Food and non-alcoholic beverages accounted for 12 percentage points, while non-food items made up the remaining 4.8 percentage points.
Among the non-food sectors, housing and utilities, particularly water, electricity, and gas, were the largest contributors.
Mudenda stated that inflation across Zambia’s provinces varied, with Lusaka contributing the most at 5 percentage points, followed by the Copperbelt at 3.8 percentage points.
“Of the overall 16.8 percent annual inflation, Lusaka province contributed the highest at 5.0 percentage points, followed by Copperbelt which contributed 3.8 percentage points,” Mudenda said.
Central and Southern provinces also saw notable contributions, while Northwestern province had the least impact.
On the trade front, Zambia’s total trade for January 2025 was K52.2 billion, up 25.9 Percy from K41.5 billion in January 2024.
Mudenda said: “Exports reached K26.0 billion, with road transport handling the largest share of both export value and volume”.
She stated that imports totaled K26.3 billion, with road transport again leading in both value and volume.

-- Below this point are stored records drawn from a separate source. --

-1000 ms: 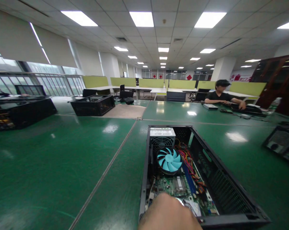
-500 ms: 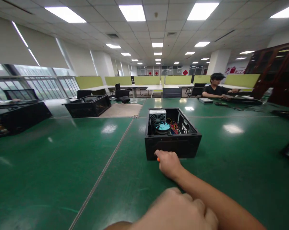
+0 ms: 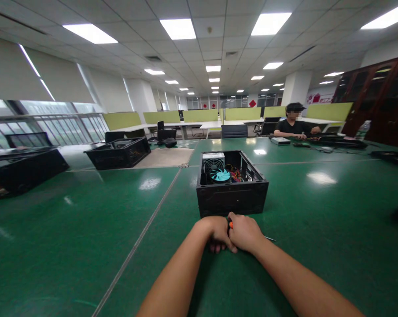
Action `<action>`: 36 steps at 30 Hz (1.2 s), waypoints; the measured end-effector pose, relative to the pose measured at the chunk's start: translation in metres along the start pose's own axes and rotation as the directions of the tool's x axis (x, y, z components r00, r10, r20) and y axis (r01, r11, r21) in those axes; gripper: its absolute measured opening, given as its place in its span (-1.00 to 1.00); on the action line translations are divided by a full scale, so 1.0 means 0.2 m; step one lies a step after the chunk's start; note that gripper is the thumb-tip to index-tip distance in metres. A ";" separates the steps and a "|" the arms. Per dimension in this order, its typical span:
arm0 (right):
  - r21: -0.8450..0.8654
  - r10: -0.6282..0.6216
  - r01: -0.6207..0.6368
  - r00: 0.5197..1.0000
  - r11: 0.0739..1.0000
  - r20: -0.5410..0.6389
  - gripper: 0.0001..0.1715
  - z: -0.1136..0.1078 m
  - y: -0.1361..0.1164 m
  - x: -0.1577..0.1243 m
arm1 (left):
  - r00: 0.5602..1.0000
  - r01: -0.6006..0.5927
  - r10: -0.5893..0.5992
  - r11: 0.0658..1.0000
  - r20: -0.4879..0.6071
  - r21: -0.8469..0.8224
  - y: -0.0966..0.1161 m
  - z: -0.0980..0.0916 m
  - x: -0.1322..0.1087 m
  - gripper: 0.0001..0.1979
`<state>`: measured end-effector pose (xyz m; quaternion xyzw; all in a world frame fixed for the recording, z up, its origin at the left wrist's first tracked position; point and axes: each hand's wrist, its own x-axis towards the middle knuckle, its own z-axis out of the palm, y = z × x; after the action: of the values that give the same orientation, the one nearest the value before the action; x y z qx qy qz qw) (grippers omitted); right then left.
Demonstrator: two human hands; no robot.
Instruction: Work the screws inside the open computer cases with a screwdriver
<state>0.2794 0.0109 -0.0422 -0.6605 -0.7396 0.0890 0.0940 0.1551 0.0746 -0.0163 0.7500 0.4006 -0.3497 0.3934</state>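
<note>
A black computer case [image 3: 232,199] lies with its top side open on the green table. Inside it are a turquoise fan [image 3: 220,175], a power supply [image 3: 213,162] and several coloured wires. Just in front of the case, my right hand [image 3: 247,231] is closed around a screwdriver [image 3: 231,224]; its orange handle end shows near the thumb and its metal shaft sticks out to the right. My left hand [image 3: 220,233] meets it from the left, fingers curled under and thumb against the right hand. What the left fingers hold, if anything, is hidden.
The green table [image 3: 86,237] has a seam left of the case. Another open case [image 3: 119,152] stands near a beige mat [image 3: 167,157]; a further dark case [image 3: 23,171] is at far left. A person [image 3: 294,123] sits across the table at right, near a dark panel [image 3: 337,143].
My left hand has moved forward from the near foreground to meet the right hand. My right hand has come away from the case front, slightly right and nearer, still holding the screwdriver.
</note>
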 end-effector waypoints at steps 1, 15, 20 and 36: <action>0.004 -0.004 0.004 1.000 1.000 0.001 -0.62 0.00 0.00 0.00 | 1.000 -0.004 0.004 1.000 0.003 -0.030 -0.02 0.00 0.02 -0.73; 0.042 -0.027 0.027 1.000 0.999 0.004 -0.62 0.01 0.01 0.01 | 0.999 -0.025 0.032 0.985 0.035 -0.173 -0.11 -0.02 0.16 -0.74; 0.043 -0.028 0.028 1.000 0.999 0.000 -0.64 0.01 0.00 0.00 | 0.999 -0.024 0.031 0.985 0.039 -0.168 -0.11 -0.02 0.16 -0.74; 0.055 -0.032 0.032 0.999 0.998 -0.003 -0.63 0.01 0.00 0.01 | 0.998 -0.041 0.050 0.986 0.050 -0.163 -0.14 -0.02 0.17 -0.77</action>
<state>0.2780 0.0124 -0.0444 -0.6458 -0.7472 0.1070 0.1144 0.1471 0.0989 -0.0524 0.7149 0.3998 -0.3271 0.4713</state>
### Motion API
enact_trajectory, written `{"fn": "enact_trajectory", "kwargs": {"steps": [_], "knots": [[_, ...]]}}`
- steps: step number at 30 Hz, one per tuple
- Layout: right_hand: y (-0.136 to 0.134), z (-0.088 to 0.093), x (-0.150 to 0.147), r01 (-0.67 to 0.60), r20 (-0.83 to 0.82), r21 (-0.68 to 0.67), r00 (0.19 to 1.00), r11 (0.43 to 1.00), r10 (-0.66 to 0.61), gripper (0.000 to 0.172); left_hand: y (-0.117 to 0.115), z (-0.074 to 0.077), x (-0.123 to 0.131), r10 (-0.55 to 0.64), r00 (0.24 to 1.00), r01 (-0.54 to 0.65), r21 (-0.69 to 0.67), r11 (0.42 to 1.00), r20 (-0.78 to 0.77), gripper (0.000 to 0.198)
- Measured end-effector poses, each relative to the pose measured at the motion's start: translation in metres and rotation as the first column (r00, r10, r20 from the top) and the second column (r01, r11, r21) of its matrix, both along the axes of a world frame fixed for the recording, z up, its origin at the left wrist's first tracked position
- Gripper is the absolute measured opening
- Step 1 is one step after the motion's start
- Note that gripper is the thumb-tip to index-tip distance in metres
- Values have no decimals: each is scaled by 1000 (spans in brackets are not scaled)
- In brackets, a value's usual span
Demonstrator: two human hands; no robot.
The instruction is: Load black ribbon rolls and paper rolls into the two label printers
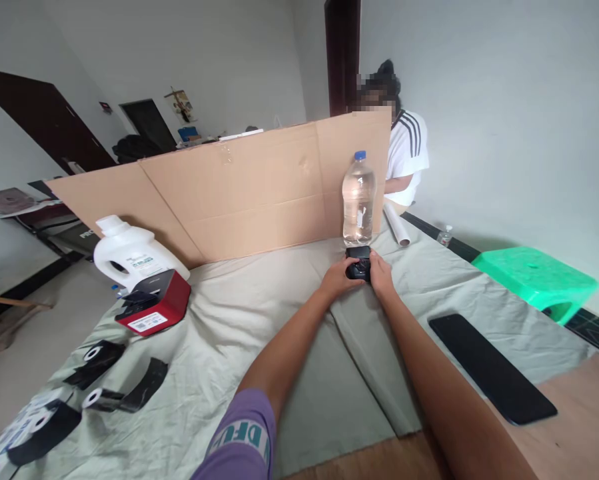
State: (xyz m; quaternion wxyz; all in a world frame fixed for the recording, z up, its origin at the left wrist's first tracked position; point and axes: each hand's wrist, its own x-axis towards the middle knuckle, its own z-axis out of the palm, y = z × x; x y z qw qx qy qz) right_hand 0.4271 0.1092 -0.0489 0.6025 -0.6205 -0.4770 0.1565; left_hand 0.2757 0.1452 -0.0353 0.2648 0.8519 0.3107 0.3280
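Note:
A small black device (358, 260) with rounded corners sits between my hands, just in front of the clear bottle; its exact kind does not show. My left hand (338, 279) is closed on it from the left, with the thumb across its front. From the right, my right hand (380, 270) presses against its side. Right behind the device stands an upright plastic bottle (358, 200) of clear liquid with a blue cap. The fingers behind the device are partly hidden.
A cardboard panel (259, 193) stands behind the cloth-covered table (259, 313). To the left are a white jug (134, 247), a red-and-black box (159, 303) and several black rolls (99, 363). To the right lie a smartphone (492, 367) and a white tube (396, 223). Beyond are a green stool (536, 273) and a person (406, 153).

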Motion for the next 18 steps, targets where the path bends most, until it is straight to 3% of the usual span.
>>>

Zambia’s trade deficit improved to K0.3 billion in January 2025, compared to K3.3 billion in December 2024, as a result of a decrease in both export earnings and import bills.
The decrease in exports was largely driven by a fall in intermediate and consumer goods, while imports decreased due to lower demand for intermediate goods, capital goods, and raw materials.
This data not only highlights the continuing pressures on Zambia’s economy, particularly in terms of food prices and trade dynamics, but also indicates some signs of stabilization in the trade deficit.